Current time:0:00Total duration:2:30

- We're told that cars A, B, and C are traveling at constant speeds and they say select the car
that travels the fastest and we have these three scenarios here. So, I encourage you to pause this video and try to figure out
which of these three cars is traveling the fastest, car A, car B, or car C. Alright, now, let's work
through this together. So, car A, they clearly just give its speed, it's 50 kilometers per hour. Now, let's see, car B travels the distance of D kilometers in H hours based on the equation 55h is equal to D. Alright, now, let's see if
we can translate this somehow into kilometers per hour. So, 55h is equal to D or we could say D is equal to 55H and here I'm doing, this is this scenario right over here, not scenario A. And so, another way to think about it is distance divided by time, so if we divide both sides by hours, we would have distance divided by time, and so if we have D over H, then we would just be left
with 55 on the right hand side. All I did is I divided both sides by H. Now, this is distance divided by time, so the units here are going to be, we're assuming, and it tells us D is in kilometers, H is in hours, so the units here are going to be kilometers per hour. So, car B is going 55 kilometers per hour while car A is only going
50 kilometers per hour. So, so far, car B is the fastest. Now, car C travels 135
kilometers in three hours. Well, let's just get the hourly rate or I guess you could say the unit rate. So, 135 kilometers in three hours, and so we can get the rate per hour, so 135 divided by three is what? That is going to be, let's do it in our head, I think it's 45 but let me just verify that, three goes into 135, three goes into 13 four times, four times three is 12. You subtract, you get, yep, three goes into 15 five times, five times three is 15. Subtract zero. So, this is equal to 45 kilometers per hour. So, car A is 50 kilometers per hour, car B is 55 kilometers per hour, car C is 45 kilometers per hour, so car B is the fastest.

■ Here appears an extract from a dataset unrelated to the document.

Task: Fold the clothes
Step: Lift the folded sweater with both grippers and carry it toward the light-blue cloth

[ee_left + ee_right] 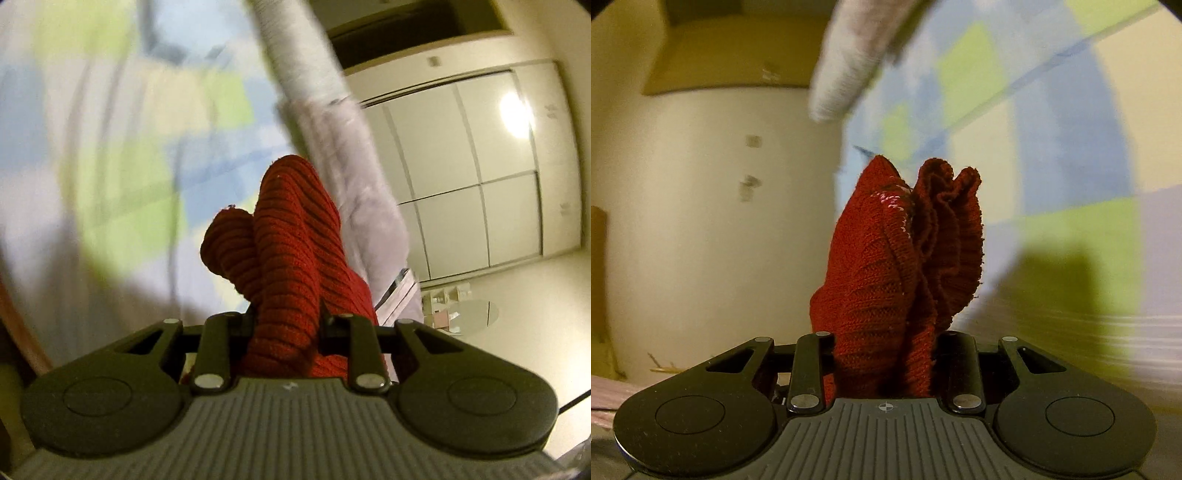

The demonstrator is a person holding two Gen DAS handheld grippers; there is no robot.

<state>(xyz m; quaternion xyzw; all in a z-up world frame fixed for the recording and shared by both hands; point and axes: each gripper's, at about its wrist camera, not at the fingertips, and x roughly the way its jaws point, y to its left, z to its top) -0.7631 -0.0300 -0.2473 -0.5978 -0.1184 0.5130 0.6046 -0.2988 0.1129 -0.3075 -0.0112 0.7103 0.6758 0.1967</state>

Let's do another example. So, here, we're asked
which relationships have the same constant of
proportionality between Y and X as the equation 3y is equal to 27x. And we have three choices here and actually there's
two more below the fold, but just for the three that you see, pause the video and see which of these have the same constant of proportionality as 3y is equal to 27x. Alright, now let's work
through this together. So, first, let's figure out
this constant of proportionality with 3y is equal to 27x. One way to figure out the
constant of proportionality is you can get it in
the form Y is equal to R times X where R would be your
constant of proportionality. So, let's do that. Well, to get it in that form, you just divide both sides by three, divide both sides by three, and you are left with Y is equal to 27 divided by three is 9x. So, our constant of proportionality
that we're looking for is nine. Well, that's exactly what
choice A right over here is, Y is equal to 9x, constant of proportionality is nine. So, I like that answer. Now, 2y is equal to 18x, if we were to solve for
Y on the left hand side, divide both sides by two, you're gonna get Y, Y is equal to 9x again. Once again, same constant
of proportionality. So, B is a good choice. Now, let's see over here. When X is equal to one, Y is equal to nine. Or another way to think about it is Y, in this case, is nine times X. So, this is the point one, comma, nine, and so you see that Y is nine times X, Y is nine times X. So, our constant of proportionality again is equal to nine. So, actually, the three
that we can see on screen, and they say choose three, so these are going to
be our three answers. Well, let's just verify that the other two choices that you don't see don't have a constant of
proportionality of nine. Constant of propor, propor. (laughs) Trouble saying that, alright. Okay. So, here, we're given the relationship
between X and Y at a table. And so, to go from three to one third, let's see, to go from three to one third, what do you multiply by? Well, to go from three to one third, you multiply by one ninth. To go from six to two thirds, you multiply by one ninth, or another way to think about it, you divide by nine. So, here, our constant of
proportionality is one ninth, not nine. Y is equal to one ninth times X. Now, over here, let's see, to go from two to 18, you do multiply by nine, so that's interesting. And then, here, but to go from four to 27, you don't multiply by nine, you're multiplying by
something other than nine. And then to go from six to 36, you're multiplying by six. So, this last table, it's not even a proportional relationship, much less have the same
constant of proportionality.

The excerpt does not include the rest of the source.